▸ **Problem to solve**: Which lines in the data below contain the string "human"? Show each one.

▸ **Records**:
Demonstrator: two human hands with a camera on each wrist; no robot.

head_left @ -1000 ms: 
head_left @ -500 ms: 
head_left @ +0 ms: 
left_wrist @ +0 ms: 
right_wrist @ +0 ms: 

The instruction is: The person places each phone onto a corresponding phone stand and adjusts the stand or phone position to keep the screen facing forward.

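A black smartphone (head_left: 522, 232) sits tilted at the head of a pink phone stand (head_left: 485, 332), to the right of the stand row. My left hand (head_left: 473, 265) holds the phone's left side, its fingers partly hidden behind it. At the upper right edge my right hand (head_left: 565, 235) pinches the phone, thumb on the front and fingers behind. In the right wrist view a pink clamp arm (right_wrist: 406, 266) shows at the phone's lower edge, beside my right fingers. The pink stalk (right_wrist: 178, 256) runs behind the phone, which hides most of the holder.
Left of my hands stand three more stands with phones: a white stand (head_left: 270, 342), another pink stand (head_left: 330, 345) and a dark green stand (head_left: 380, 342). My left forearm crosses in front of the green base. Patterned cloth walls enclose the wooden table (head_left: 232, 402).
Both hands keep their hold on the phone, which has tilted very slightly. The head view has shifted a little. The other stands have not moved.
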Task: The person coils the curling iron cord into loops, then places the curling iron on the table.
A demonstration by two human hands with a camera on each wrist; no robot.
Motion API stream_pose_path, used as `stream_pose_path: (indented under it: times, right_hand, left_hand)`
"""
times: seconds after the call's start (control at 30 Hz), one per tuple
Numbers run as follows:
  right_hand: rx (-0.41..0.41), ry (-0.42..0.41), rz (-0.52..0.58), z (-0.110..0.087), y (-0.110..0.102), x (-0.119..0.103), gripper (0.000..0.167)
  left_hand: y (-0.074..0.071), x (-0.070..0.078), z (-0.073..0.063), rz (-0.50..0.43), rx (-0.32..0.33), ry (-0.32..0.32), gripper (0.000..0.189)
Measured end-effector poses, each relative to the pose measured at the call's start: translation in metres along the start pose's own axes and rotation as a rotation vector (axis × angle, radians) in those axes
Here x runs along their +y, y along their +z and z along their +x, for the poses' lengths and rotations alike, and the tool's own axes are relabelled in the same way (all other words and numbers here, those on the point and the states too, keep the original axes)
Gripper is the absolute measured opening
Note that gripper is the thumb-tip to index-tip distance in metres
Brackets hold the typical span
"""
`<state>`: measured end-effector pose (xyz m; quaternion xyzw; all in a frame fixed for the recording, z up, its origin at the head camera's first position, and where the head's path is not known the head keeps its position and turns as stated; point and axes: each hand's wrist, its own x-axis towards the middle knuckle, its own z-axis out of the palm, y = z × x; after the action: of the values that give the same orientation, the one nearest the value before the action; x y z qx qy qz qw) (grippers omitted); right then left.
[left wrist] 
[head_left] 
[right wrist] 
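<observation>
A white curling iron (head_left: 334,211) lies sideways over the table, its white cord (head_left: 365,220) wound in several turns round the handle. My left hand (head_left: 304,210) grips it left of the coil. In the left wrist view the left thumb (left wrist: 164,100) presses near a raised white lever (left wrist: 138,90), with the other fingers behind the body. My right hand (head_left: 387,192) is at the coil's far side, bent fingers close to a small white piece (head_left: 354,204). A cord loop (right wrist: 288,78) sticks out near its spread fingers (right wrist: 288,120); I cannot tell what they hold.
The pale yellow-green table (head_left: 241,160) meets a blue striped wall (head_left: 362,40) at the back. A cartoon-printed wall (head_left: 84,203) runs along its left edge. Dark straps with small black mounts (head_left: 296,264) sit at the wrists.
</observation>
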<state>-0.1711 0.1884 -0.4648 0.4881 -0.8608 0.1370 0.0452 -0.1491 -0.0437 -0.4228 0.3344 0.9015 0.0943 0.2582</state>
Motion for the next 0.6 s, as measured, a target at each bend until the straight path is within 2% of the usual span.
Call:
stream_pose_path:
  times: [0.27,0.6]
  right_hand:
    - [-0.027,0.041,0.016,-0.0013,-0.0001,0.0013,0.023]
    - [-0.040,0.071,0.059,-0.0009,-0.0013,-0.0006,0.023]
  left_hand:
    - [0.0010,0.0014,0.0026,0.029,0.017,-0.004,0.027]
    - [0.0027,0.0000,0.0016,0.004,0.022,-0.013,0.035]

▸ **Solution to this exercise**:
Demonstrator: two human hands with a camera on each wrist; no robot.
A demonstration by two human hands with a camera on each wrist; no robot.

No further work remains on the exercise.